> **Task to carry out**
Pictures in the listing should not be copied. Reproduce, word for word, each line from the one holding "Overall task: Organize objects" through the final line.
[[ Supplied material open ]]
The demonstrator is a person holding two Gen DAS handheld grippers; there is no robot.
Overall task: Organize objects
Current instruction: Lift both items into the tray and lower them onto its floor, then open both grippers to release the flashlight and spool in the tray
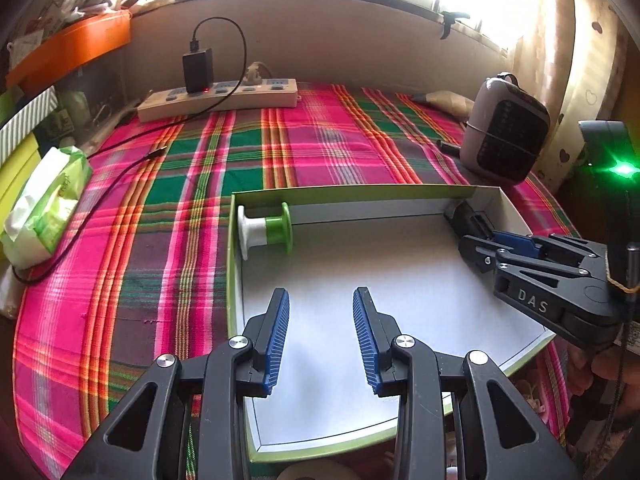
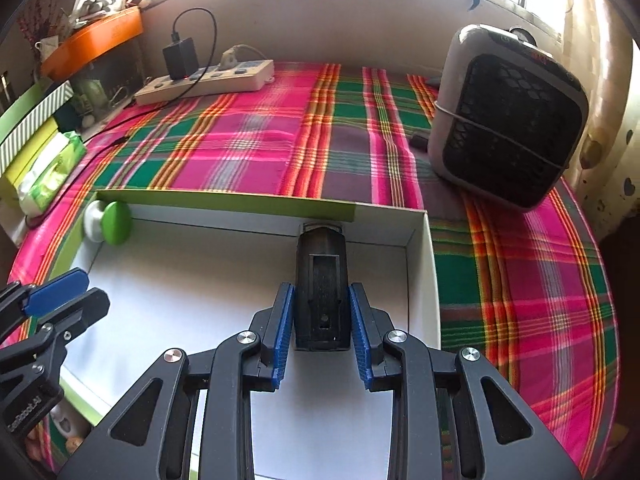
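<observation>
L wrist cam: rides left gripper (image 1: 321,336), looks fwd and steeply down, close over white tray (image 1: 400,280), left half.
R wrist cam: rides right gripper (image 2: 321,332), same tilt, close over tray's right far corner.
Facing: both twd window wall.
Shared: tray, spool (image 1: 266,230), plaid cloth (image 1: 160,220), power strip (image 1: 224,100), fan (image 1: 506,132); each sees the other gripper.

Box (image 1: 420,191) floor bare across centre and lower frame. Spool (image 1: 266,231) blocks far left corner; black block (image 2: 321,300) against far right wall. Fan (image 2: 508,120) crowds cloth upper right.
</observation>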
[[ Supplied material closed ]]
> **Solution to the problem**
Overall task: Organize objects
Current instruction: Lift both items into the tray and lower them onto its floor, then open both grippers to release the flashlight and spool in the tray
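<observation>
L wrist cam: rides left gripper (image 1: 321,336), looks fwd and steeply down, close over white tray (image 1: 400,280), left half.
R wrist cam: rides right gripper (image 2: 321,332), same tilt, close over tray's right far corner.
Facing: both twd window wall.
Shared: tray, spool (image 1: 266,230), plaid cloth (image 1: 160,220), power strip (image 1: 224,100), fan (image 1: 506,132); each sees the other gripper.

Box (image 1: 420,191) floor bare across centre and lower frame. Spool (image 1: 266,231) blocks far left corner; black block (image 2: 321,300) against far right wall. Fan (image 2: 508,120) crowds cloth upper right.
</observation>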

Besides this answer, nothing more is needed.